Field of Science

Possibly The Coolest Thing I Had Published This Year


Dorsal view of male Australiscutum hunti (missing a few legs, I'll admit). Photo by yours truly.


In 1991, Hunt and Cokendolpher published a paper describing the new harvestman subfamily Ballarrinae and comparing to a selection of long-legged harvestmen from around the globe. In that paper, they referred to an undescribed species of the subfamily Monoscutinae from eastern Australia. For whatever reason, Glenn Hunt never completed a description of this new species before his death but I am happy to say that it has finally been brought into print by Taylor (2009) with the description of three species of the new genus Australiscutum.

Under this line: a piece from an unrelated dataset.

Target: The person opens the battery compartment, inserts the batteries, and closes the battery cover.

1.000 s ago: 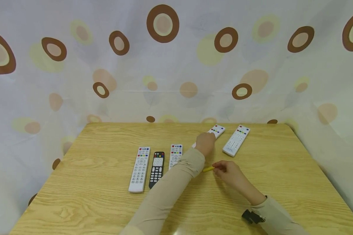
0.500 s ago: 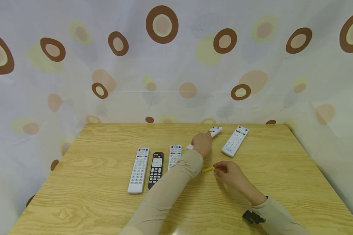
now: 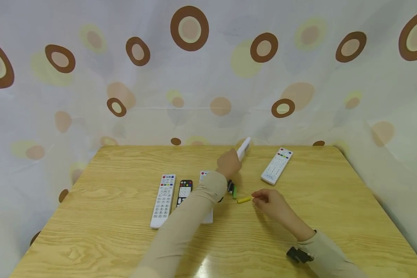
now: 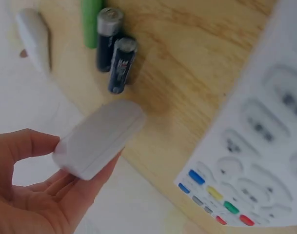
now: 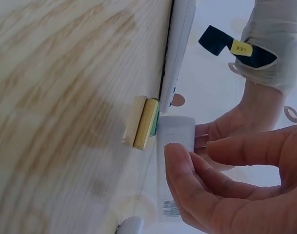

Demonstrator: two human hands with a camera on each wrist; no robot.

Except for the minor detail that Australiscutum is not actually a monoscutine. Monoscutines are small harvestmen from New Zealand; despite belonging to the Phalangioidea, which are known as long-legged harvestmen, monoscutines have relatively short, robust legs. They also have the entire dorsal surface sclerotised (hence the name 'monoscutine' or 'single shield'; in most other phalangioids, only the prosoma or cephalothorax is sclerotised) and ornamented with small nodules. Australiscutum resembles monoscutines in having relatively short legs and while the dorsal surface of the opisthosoma (or abdomen) is not sclerotised, it is covered in small spine-like setae. However, in other features such as genital morphology Australiscutum is quite distinct from monoscutines. Shorter legs and hardened bodies have evolved in a number of different harvestman lineages, such as troguloids and various groups of Laniatores, and are probably an adaptation to a soil-dwelling lifestyle. Though it hadn't been run at the time I submitted this paper, my phylogenetic analysis of Monoscutidae (for which I'll probably be submitting the manuscript in a few days' time) corroborates the lack of a connection between Australiscutum and monoscutines and that the short-legged morphology has arisen twice within the family.

Neat as that is, though, that's not the really cool thing about Australiscutum. This is:



These are the chelicerae (the pincers) of males of the three species of Australiscutum as seen from the front and to roughly the same scale. Except for the appearance of the chelicerae, the differences between each of the species are relatively minor (though A. hunti is the most distinct of the three). Australiscutum hunti has large swollen chelicerae; A. graciliforceps has much smaller slender chelicerae. But when we reach A. triplodaemon, we see that it has one larger, more swollen chelicera and one smaller, more slender chelicera*. This cheliceral asymmetry is unique among monoscutids and, so far as I've been able to find, is unique among harvestmen. In fact, I haven't yet found any previous record of asymmetrical pincers like these for any arachnid.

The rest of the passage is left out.